Не удостоив богатея ответом, Алексей в два прыжка достиг угла гауптвахты и осторожно выглянул из-за него.

– Ну? – раздался за спиной голос старика.

– Да как будто тихо, посмотри сам. – Моряк уступил место Борисычу, на плече которого тоже висел автомат, а из кармана брюк торчал запасной рожок.

Тот посмотрел:

– Казармы далеко. Никто ничего, кажется, не слышал. Хотя покричали мы изрядно…

– Сейчас та смена придет, если Танька права…

– Джип видел?

– Ну. И что? На нем?..

– Вот думаю. На пути к нему никого. Рискнуть?..

– Не знаю. Давай к остальным…

Михаил поводил плечами в тесной ему камуфляжной куртке. Плейбоевский зайчик испуганно спрятался под полой.

– Берись, – сказал ему подошедший Алексей, ухватив часового за одну ногу. – Затаскиваем в камеру.

Тело в одних трусах и зеленой майке оставляло за собой на песке широкий, похожий на колею след.

– Все? – спросила Татьяна, застыв посреди камеры с грудой одежды в руках. Вовик рядом кашлял, ругался и по-прежнему потирал шею.

– Все, уходим, запираем, живо. – Алексей двинулся на выход.

– Стоп, стоп, “грины” мои! – Михаил бросился к циновке, на которой белел целлофановый пакет.

Дождавшись самого богатого из компании, они задвинули засов. И почувствовали себя на свободе. Согласно предварительной договоренности, пленники намеревались скрыться в джунглях, до которых было от тюрьмы не более полуста метров, продраться по ним к побережью и двигаться далее в сторону Панамы по берегу. До первой деревушки или даже рыбачьей лодки. Тысяча долларов вселяла уверенность, что они смогут нанять не только лодку, но, подвернись, и самолет.

– Там, – махнул рукой Алексей, – под навесом джип.
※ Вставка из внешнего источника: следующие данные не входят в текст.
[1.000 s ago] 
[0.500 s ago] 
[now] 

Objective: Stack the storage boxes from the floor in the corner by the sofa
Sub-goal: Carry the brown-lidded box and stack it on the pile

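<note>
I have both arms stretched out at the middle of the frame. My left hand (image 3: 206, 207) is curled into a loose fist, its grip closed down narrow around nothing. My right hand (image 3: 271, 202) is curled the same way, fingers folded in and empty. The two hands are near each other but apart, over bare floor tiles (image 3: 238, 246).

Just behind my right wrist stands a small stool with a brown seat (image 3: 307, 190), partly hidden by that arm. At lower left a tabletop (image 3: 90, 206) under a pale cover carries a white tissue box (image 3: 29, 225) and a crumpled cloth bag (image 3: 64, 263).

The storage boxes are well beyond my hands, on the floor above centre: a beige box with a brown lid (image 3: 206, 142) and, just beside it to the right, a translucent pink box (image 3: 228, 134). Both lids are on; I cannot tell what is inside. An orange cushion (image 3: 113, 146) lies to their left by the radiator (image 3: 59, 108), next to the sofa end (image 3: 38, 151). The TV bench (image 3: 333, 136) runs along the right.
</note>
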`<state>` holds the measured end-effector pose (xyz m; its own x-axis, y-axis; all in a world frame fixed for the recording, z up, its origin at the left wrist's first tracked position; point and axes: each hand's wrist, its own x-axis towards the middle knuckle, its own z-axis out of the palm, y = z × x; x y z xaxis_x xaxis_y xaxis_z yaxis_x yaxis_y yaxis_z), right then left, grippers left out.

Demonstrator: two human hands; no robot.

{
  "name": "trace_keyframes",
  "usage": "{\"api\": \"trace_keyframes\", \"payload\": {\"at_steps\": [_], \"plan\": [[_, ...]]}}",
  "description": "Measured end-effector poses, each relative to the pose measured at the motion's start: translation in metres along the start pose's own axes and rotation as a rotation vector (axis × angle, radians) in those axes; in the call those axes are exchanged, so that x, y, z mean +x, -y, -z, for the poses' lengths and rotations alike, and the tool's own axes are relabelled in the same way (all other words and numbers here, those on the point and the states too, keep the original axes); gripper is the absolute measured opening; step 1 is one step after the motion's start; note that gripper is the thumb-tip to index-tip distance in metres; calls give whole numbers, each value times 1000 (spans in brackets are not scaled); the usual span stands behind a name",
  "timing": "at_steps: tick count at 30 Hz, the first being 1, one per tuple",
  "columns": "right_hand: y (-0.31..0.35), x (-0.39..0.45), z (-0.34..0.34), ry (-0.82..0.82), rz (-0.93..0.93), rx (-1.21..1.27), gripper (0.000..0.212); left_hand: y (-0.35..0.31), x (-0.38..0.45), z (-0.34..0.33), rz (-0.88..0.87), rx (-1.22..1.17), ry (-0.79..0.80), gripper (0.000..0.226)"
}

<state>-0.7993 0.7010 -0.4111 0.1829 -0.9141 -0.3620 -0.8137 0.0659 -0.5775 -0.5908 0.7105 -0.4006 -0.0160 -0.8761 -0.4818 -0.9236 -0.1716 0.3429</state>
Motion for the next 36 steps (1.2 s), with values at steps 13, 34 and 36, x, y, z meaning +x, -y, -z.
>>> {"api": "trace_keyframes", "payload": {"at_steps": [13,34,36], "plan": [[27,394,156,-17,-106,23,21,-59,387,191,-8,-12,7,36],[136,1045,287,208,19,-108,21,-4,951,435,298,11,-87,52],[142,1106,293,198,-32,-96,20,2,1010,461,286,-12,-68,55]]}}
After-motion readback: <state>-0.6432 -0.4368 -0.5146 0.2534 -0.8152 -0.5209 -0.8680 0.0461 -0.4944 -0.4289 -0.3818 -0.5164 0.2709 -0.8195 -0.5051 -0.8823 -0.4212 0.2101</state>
Метров двести. Пока рядом никого. Что делаем?

– А если ключей нет? – спросила Татьяна.

– Как нет? – яростным шепотом воскликнул Михаил. – На хера им забирать ключи? Да я и без них заведу. За минуту заведу, отвечаю! У самого “джипарь”, елки! Рвем!

– На машине шансов уйти больше, – согласился Борисыч. Поглядел на Татьяну и добавил: – Куртку наденьте, барышня, ботинки и штаны. Незачем в руках держать. Или Любе отдайте.
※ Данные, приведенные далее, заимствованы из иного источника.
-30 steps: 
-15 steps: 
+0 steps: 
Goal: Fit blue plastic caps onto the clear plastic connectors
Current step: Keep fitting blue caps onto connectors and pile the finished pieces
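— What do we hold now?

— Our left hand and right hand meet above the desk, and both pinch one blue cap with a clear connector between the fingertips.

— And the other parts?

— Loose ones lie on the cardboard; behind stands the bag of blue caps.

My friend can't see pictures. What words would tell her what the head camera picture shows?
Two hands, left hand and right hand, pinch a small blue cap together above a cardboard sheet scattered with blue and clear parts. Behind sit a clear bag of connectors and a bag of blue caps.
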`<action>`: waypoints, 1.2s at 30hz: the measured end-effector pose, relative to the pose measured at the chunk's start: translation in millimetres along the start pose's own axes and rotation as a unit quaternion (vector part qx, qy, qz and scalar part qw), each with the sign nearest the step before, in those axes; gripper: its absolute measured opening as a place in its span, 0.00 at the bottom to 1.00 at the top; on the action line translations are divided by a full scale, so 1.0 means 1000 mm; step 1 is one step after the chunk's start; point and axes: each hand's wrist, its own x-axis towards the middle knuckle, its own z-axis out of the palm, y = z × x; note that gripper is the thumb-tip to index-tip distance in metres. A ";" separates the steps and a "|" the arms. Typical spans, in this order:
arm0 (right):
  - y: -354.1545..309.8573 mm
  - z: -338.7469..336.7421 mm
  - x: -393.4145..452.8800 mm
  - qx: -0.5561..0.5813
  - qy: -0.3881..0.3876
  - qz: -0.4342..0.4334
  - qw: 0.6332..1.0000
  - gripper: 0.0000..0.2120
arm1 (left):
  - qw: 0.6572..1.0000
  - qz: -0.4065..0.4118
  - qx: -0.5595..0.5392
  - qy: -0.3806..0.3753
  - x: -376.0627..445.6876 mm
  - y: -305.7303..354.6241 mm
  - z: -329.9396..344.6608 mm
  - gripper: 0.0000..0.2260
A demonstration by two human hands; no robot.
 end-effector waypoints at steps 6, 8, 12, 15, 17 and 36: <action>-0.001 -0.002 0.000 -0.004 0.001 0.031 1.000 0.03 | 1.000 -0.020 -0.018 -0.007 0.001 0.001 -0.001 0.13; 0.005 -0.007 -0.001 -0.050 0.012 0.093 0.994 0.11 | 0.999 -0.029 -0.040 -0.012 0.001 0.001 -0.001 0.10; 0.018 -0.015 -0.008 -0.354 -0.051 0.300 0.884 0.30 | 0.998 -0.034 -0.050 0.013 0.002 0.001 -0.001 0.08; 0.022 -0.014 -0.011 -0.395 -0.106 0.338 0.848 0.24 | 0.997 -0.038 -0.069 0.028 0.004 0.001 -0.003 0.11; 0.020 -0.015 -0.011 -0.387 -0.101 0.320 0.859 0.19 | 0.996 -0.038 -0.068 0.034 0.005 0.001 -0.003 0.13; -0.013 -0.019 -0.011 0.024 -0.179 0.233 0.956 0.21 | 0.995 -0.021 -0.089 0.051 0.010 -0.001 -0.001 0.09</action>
– Секонд-хенд… – поморщилась Татьяна.

А Борисыч уже повернулся к владельцу долларов:

– Миша, ты хотя бы куртку уступил дамам.

– На джипе мы быстро умотаем отсюда, – высказался Вовик.
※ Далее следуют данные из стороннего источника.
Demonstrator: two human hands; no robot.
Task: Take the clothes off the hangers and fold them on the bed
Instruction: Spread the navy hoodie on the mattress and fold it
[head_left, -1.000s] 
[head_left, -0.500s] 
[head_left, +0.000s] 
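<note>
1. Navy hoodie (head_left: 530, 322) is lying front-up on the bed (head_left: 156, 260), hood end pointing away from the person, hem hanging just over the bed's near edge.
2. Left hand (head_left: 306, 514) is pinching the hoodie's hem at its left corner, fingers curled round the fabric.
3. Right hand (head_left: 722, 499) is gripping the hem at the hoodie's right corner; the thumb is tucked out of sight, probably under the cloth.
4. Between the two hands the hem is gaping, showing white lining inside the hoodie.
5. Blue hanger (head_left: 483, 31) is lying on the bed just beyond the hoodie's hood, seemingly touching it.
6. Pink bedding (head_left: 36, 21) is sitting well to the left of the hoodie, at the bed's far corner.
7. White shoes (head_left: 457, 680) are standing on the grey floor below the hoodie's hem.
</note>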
– Я не знаю, я боюсь, но ехать-то надо… Леша? – Люба не сводила глаз с моряка.

– Рискуем, – подытожил Алексей и направился к углу здания гауптвахты. Остальные двинулись следом. – Пока никого. С одежкой разбирайтесь шустрее.

Любовь продевала руки в рукава куртки, которую отдал Михаил со словами: “Без нее лучше, бляха, а то не пошевелиться”. С Татьяниных плеч уже свисала великоватая для нее куртка, теперь она задумчиво рассматривала ботинки.

– Не в магазине, бабоньки, шустрее! – одновременно зло и умоляюще воззвал Алексей и взял руководство на себя. – Штаны – Любке, но полотенце не забудь. Любка, скидавай тапки, отдай Таньке, сама надевай ботинки, у тебя нога больше.

– Нормальная нога, тридцать восьмой, – обиделась Любовь, забирая ботинки.

Борисыч опять выглянул за угол и сообщил Алексею:

– Никого. На площадку, по которой нам бежать, выходит одно окно, обратил внимание? На нем жалюзи. Даже если нас увидят, какое-то время есть. Если Миша не подведет…

– Плюс два автомата, – напомнил Алексей. – Ну, наконец! Готовы? Значит, так. Мишка, бежишь первым, бабы и Вовка за ним. Мы с Борисычем прикрываем. Чтоб бежали как на стадионе. Ну? Дернули!